In the modern period, sensational scaremongering is, of course, ubiquitous, but consumers are not simply blank receptacles for these scare-stories: we believe some and not others. What is interesting is precisely what scare story ‘pushes the button’ of fear. Moral panics about child sexual abuse is one example. There were definite panics about the sexual abuse of children in the 1880s, 1947-54, and 1980s. Yet, journalists published scaremongering stories of children being abused outside of these periods, but the fear did not have much resonance within societies, so there was no wider ‘panic’. In other words, what is interesting is less the sensationalist reporting, but when and why sensationalist reporting is effective in one period and not the other.”

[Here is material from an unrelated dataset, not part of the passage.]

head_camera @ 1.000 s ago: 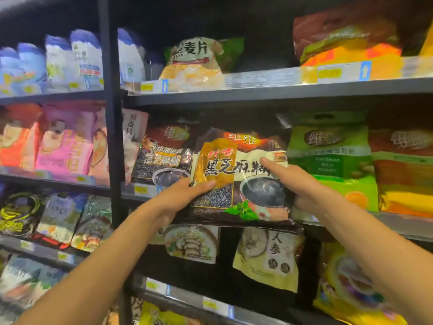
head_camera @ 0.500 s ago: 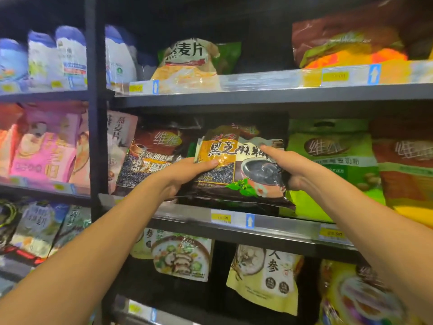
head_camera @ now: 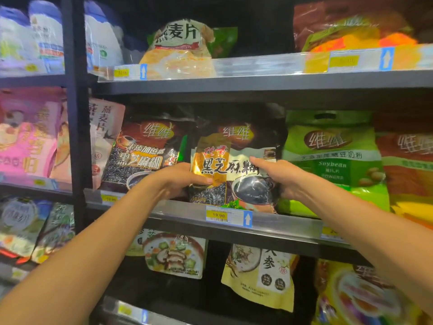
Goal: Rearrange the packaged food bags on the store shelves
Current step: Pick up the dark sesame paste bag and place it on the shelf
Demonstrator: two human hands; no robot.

Related to media ‘scaremongering’ was one of the most famous modern outbreaks of panic, that created by the spoof radio broadcast The War of the Worlds by Orson Welles in 1938. Interstingly, though, a similar panic had been created by a BBC radio play by a certain Fr. Knox, broadcast in 1926. Many of the elements were the same, the fake use of a trusted news format and rising panic in the broadcaster’s voice. Its effects were similar as well, creating panic throughout the UK. It seems strange though that it has disappeared from popular memory, in a way that the War of the Worlds episode hasn’t. “I do think that Welles’ radio-induced panic has overshadowed Knox’s one, – agrees Bourke. – After all, in the latter panic, over one million Americans were affected – many more than in 1926. However, there was another reason as well: in 1926, there was a palpable sense of shame. Everyone wanted to forget it as quickly as possible. In contrast, in the USA, although shame was present, in many ways other groups within society used the panic to bolster their own (superior) status. Sociologists got involved, drawing up elaborate theories of crowd psychology. There was a professionalisation of panic in 1938 that simply wasn’t there in 1926.”
The Second Cold War
“[Terrorists] are more daring, they are served by the more terrible weapons offered by modern science, and the world is nowadays threatened by new forces which, if recklessly unchained, may some day wreak universal destruction” [Fear: A Cultural History Pg 364]
Not a quote from Donald Rumsfeld, educating us on the nature of the new ‘global war on terror’, but rather the observations of a British policeman, in 1889, in reaction to various ‘murderous organisations’ involved in attempted political assasinations. Terrorism may be the focus of a new cold war, as Bourke argues in her book, but it is far from new. Fear of terrorism has been widespread from at least the ’70s onwards. Between 1977 and ’78, as cited in Bourke’s book, 85-90 per cent of the population of the USA and Britain regarded terrorism as a very serious problem.
Amongst the historians that Bourke cites as influences are Eric Hobsbawm (also of Birkbeck College), and the late E. P. Thompson, both historians of international renown who, according to Bourke, “fuse intellectual rigour with political commitment and verve”. Fear: A Cultural History has its fair share of political committment and verve, not shying away from contemporary fears. She points out that, “despite the fact that only seventeen people were killed by terrorists in America between 1980 and 1985, the New York Times published an average of four stories about terrorism each issue. Between 1989 and 1992 only thirty-four Americans were killed by terrorists throughout the world, but over 1300 books were catalogued under the rubric ‘terrorists’ or ‘terrorism in American libraries” [pg365].